WHAT YOU WILL DO: Repeat the lines of the material below exactly, beginning at the one with "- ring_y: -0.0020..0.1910" and stopping after the last.

SUPPLIED MATERIAL:
_____
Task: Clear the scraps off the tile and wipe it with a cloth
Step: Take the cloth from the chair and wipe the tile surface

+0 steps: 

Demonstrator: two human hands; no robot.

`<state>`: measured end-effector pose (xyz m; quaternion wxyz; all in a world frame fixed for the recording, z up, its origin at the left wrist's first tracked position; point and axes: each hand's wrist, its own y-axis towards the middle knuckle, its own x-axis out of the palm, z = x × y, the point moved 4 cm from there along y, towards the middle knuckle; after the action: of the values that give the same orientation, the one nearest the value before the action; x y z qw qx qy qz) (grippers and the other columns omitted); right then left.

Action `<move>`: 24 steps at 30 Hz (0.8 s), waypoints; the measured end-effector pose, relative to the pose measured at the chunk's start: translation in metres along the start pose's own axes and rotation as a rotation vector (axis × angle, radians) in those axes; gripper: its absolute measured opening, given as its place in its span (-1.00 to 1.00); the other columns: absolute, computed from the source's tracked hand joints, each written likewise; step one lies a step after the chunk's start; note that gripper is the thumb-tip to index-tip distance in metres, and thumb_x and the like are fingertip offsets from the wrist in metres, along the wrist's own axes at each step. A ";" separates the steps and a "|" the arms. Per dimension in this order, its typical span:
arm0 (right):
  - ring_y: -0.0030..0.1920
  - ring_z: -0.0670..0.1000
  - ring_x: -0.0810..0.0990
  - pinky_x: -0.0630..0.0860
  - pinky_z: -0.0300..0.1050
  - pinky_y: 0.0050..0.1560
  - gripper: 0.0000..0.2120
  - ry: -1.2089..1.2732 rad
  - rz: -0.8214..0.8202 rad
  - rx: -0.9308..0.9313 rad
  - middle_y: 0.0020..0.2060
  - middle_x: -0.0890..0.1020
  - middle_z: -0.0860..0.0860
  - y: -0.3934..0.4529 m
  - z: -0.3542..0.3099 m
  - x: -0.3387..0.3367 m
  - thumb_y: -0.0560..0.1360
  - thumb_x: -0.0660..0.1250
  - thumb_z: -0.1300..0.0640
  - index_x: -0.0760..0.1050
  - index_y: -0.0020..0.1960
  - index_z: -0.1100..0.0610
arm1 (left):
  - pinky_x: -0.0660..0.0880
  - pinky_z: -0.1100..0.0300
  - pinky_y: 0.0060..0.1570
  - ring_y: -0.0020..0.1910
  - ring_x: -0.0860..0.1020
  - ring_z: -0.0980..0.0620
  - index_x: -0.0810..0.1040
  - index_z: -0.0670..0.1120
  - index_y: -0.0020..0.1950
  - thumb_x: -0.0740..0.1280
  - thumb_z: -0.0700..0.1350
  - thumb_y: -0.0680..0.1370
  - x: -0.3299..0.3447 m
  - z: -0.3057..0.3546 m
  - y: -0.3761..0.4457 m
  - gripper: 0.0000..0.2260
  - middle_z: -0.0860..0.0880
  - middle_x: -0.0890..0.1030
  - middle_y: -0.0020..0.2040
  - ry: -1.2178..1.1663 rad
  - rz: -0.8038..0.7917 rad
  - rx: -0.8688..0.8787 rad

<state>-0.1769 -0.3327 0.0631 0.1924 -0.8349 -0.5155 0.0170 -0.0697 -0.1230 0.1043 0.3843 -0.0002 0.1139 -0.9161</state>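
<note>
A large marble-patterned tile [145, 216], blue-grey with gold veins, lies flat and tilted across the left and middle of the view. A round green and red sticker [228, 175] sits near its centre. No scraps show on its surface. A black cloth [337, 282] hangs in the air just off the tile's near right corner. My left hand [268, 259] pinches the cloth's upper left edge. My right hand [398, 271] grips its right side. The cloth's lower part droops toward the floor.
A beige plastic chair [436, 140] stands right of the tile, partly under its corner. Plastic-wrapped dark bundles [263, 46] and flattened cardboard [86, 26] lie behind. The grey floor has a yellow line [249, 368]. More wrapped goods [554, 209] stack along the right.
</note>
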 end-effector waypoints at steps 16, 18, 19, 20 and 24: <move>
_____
ANSWER TO THIS PROBLEM:
  - ring_y: -0.0020..0.1910
  - ring_x: -0.0860..0.1020
  - ring_z: -0.0980..0.0620
  - index_x: -0.0810..0.1040
  - index_z: -0.0670..0.1120
  - index_y: -0.0020..0.1950
  - thumb_x: -0.0740..0.1280
  - thumb_z: -0.0700..0.1350
  - thumb_y: -0.0680..0.1370
  - x: -0.3299..0.3447 m
  - z: -0.3057..0.3546 m
  - y: -0.3761..0.4457 m
  - gripper: 0.0000..0.2260
  - middle_z: -0.0860..0.0880
  - middle_x: -0.0890..0.1030
  - middle_y: -0.0020..0.2040
  - ry: -1.2178..1.1663 rad
  - rz: -0.8038..0.7917 rad
  - rx: -0.8688..0.8787 rad

<state>-0.1769 -0.3327 0.0631 0.1924 -0.8349 -0.5155 0.0170 -0.0697 -0.1230 0.1043 0.3843 -0.0002 0.1139 -0.9161</state>
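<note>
A large marble-patterned tile [145, 216], blue-grey with gold veins, lies flat and tilted across the left and middle of the view. A round green and red sticker [228, 175] sits near its centre. No scraps show on its surface. A black cloth [337, 282] hangs in the air just off the tile's near right corner. My left hand [268, 259] pinches the cloth's upper left edge. My right hand [398, 271] grips its right side. The cloth's lower part droops toward the floor.
A beige plastic chair [436, 140] stands right of the tile, partly under its corner. Plastic-wrapped dark bundles [263, 46] and flattened cardboard [86, 26] lie behind. The grey floor has a yellow line [249, 368]. More wrapped goods [554, 209] stack along the right.
</note>
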 end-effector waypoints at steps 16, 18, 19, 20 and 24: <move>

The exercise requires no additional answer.